Key provisions of CREATE MORE include a simplified VAT refund system, a higher investment capital threshold of PHP 15 billion for incentive eligibility, and an extension of tax incentives to 27 years. 

“CREATE MORE sets the stage for a business landscape that empowers our enterprises and enhances their growth prospects,” President Marcos said during the ceremonial signing of the new tax law in Malacañang on Monday.

Additionally, it introduces a reduced corporate tax rate of 20% for registered business enterprises (RBEs), a local tax of other charges, and flexible work arrangements within economic zones, and grants tax exemptions on donations of essential materials and equipment, further enhancing investment appeal. 

The Philippine Economic Zone Authority (PEZA) and foreign business groups have welcomed the law, anticipating it will attract investments across sectors like electronics, steel, and renewable energy.

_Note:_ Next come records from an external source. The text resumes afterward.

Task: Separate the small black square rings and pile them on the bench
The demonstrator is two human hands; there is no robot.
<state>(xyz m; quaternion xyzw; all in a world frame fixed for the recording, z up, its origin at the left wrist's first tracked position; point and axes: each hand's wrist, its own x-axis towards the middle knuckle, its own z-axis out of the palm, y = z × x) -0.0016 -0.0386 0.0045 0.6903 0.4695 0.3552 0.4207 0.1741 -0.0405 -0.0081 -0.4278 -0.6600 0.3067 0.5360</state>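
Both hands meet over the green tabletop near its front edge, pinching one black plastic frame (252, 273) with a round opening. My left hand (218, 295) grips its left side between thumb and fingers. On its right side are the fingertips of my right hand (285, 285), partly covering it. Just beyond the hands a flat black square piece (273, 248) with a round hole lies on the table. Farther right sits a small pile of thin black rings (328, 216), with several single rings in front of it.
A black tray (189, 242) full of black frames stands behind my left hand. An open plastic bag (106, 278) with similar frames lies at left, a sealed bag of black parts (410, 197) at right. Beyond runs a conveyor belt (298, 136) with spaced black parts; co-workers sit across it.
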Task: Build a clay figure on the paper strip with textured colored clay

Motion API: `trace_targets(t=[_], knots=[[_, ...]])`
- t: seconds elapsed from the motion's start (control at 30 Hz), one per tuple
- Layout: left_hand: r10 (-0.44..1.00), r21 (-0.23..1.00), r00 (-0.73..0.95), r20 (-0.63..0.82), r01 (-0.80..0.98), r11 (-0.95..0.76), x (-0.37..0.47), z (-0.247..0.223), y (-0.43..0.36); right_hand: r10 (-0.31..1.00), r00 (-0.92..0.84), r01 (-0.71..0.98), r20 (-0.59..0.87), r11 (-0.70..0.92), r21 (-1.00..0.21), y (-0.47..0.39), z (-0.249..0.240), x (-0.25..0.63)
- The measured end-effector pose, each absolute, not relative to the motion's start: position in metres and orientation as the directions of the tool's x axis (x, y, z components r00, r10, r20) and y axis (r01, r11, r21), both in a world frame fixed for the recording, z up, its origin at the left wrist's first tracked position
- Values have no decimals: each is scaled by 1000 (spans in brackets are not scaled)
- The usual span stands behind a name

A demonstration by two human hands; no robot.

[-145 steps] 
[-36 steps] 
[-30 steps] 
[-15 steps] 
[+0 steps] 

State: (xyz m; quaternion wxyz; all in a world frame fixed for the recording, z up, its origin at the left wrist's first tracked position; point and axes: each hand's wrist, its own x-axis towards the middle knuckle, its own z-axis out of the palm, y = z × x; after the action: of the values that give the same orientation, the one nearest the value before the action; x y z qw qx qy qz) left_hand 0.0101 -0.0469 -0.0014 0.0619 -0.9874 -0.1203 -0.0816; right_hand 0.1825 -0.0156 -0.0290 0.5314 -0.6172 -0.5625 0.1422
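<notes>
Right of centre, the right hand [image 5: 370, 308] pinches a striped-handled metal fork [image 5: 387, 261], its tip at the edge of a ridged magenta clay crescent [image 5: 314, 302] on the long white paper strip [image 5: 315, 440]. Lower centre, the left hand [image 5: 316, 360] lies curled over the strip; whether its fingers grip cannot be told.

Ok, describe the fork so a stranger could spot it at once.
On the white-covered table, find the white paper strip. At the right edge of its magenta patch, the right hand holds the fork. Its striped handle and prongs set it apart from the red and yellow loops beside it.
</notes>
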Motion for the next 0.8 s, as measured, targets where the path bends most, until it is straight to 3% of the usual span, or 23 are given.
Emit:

The Philippines' communications office prepared a report estimating that the CREATE More law would cost the country 5.9 billion pesos ($100.89 million) in tax revenue, corresponding to 0.0044 percent of the anticipated gross domestic product from 2025 to 2028.

Employment rate and inflation in Marcos Jr.’s term

Millions of fresh graduates for college and senior high school that entered the labor force, did not land jobs in July 2024, as per Philippine Statistics Authority (PSA).

PSA chief Claire Dennis Mapa said that the number of unemployed individuals, ages 15 and above, rose to 2.38 million. 

With 50.40 million Filipinos in the labor force, the number of individuals concludes to an unemployment rate of 4.7% higher than the 3.1 % joblessness rate in June. 

The PSA said that a large number of Filipino women who found work in the services sector led to the country's unemployment rate dropping to a two-month low of 4% in August.

Meanwhile, the underemployment rate—which represents the proportion of people who are already employed but seeking additional work or longer hours—rose slightly to 11.9 percent in September, from 11.2 percent in August and 10.7 percent in the same month last year.

Finance Minister Ralph Recto projected that the Philippines’ inflation rate may stabilize around 3.2% this year, in October. 

"This gives the BSP more room to be aggressive in its monetary policy easing to help the economy grow at a faster rate and support the government in increasing its revenue collections," he stated.

Inflation was at 1.9% last September, marking as the slowest in more than four years.